Cynthia was one of his first major successes. She was only fifteen years old when he helped one of his teachers at Heavenly Reach dunk her in Flat Fish Creek during a baptism service. That same evening, he fucked her dainty little ass under some rosebushes on the college grounds, and within a year he had married her so that he could work on her without her parents sticking their noses in. In the last three years, he’d taught her all the things he imagined a man might be able to do with a woman. He couldn’t begin to add up the hours it had taken him, but she was trained as well as any dog now. All he had to do was snap his fingers and her mouth would start watering for what he liked to refer to as his “staff.”

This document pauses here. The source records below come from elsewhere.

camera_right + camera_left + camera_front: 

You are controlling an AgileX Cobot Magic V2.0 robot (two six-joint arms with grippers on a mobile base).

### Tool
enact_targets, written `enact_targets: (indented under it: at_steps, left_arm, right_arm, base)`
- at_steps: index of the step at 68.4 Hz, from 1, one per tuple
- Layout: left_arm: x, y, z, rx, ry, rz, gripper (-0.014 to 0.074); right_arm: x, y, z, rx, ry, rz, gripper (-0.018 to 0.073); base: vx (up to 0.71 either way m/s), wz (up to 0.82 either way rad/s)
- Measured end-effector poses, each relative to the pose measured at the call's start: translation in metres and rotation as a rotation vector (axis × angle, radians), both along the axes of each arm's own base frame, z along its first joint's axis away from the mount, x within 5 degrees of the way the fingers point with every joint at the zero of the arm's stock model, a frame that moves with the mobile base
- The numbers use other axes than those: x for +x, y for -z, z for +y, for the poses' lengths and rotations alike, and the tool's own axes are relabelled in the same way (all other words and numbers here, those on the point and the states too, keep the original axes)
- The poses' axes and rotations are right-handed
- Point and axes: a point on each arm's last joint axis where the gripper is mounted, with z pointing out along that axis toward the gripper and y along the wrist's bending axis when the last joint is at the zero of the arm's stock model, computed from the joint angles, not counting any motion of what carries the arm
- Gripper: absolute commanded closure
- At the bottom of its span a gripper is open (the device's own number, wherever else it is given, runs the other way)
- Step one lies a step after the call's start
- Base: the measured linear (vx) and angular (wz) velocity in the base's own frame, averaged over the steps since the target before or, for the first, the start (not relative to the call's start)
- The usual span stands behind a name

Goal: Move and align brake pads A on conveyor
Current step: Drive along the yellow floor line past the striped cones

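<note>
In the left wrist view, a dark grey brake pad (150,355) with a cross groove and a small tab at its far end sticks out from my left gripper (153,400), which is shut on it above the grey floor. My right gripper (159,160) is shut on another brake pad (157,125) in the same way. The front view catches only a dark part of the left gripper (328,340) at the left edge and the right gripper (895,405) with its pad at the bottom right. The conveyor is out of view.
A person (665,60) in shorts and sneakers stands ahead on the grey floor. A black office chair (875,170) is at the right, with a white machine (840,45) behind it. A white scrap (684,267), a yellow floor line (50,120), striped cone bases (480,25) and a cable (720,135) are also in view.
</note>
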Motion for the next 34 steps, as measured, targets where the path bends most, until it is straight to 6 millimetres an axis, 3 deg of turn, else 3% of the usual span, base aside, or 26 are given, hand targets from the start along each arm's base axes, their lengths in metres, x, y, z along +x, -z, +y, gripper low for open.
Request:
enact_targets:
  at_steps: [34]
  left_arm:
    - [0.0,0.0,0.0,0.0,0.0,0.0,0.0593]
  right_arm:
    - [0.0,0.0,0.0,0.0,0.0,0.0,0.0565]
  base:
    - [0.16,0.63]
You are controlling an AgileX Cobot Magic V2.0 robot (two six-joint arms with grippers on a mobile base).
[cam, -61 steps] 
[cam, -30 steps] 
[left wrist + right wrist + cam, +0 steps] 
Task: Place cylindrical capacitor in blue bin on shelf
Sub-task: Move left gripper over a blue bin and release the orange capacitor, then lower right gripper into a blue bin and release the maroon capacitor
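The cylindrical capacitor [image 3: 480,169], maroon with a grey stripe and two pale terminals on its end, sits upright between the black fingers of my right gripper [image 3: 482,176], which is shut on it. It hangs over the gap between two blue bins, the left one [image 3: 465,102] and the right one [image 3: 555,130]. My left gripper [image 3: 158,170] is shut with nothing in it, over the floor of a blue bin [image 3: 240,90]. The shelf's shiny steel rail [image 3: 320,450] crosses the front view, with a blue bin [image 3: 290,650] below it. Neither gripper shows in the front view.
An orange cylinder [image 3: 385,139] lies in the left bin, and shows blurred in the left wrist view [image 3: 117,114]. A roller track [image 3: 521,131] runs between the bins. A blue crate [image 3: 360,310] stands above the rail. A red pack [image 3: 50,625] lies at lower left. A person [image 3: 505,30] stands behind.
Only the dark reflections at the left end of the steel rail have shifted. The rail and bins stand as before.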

He looked over at her in her underwear, curled up in the greasy easy chair that had come with the dump, her silky-haired gash pressed tight against the thin yellow material. She was squinting at an article about the Dave Clark Five in a Hit Parader magazine, trying to sound out the words. Someday, he thought, if he kept her, he would have to teach her how to read. He had discovered lately that he could last twice as long if one of his young conquests read from the Good Book while he nailed her from behind. Preston loved the way they panted holy passages, the way they began to stutter and arch their backs and struggle not to lose their place—for he could become very upset when they got the words wrong—right before his staff exploded. But Cynthia? Shit, a brain-damaged second-grader from the darkest holler in Appalachia could read better. Whenever his mother mentioned that her son, Preston Teagardin, with four years of high school Latin under his belt, had ended up married to an illiterate from Hohenwald, she nearly had another breakdown.